Figuring out your “money personality” and understanding which decisions are important to you and which don’t matter can help you be financially successful. When it comes to making major decisions in your life, it is easier if you have a process. If you don’t even know where to start, consult with a friend or fiduciary advisor to work through the situation.

Research and gather relevant facts and information about your choices and list the pros and cons of each. Make a list of all the things that are important to you and rank them by order of importance. You might even assign a numerical ranking to each item on the list, giving you a method to eliminate some of your options. This will leave you with a more manageable number of routes to consider, and then you can decide what the deal breakers are. Don’t try for perfection, because this will prevent you from moving forward.

Let’s say, for instance, that Tom and Susan face an important milestone. They can no longer negotiate the stairs in their home and walking and driving in the snow and ice has become dangerous. Family and medical facilities are too far from the small town they love. Finding a new home in a new city and moving there seems daunting until they focus on their top priorities and agree to compromise.

First, they talk to their children and decide which one would be able and willing to help most when needed. Moving close to that child also would mean easy access to great medical care and a much milder climate.

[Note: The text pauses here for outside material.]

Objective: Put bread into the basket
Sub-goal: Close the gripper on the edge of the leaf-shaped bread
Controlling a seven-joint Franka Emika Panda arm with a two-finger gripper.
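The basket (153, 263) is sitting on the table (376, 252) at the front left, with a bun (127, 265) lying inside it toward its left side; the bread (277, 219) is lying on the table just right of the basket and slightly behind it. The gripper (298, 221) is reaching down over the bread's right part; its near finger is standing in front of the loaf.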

Next they agree on the must-haves in a home: one level with a patio, a homeowners association to mow the lawn and shovel snow, a secure neighborhood and close proximity to family. Of course, they limit their search to an affordable price range, which they also have discussed. Once they know what is important, finding the right home became much easier.

Decisions can be made much more effectively and efficiently if you have a process for evaluating your options. And doing nothing is also a conscious decision that may have its own consequences.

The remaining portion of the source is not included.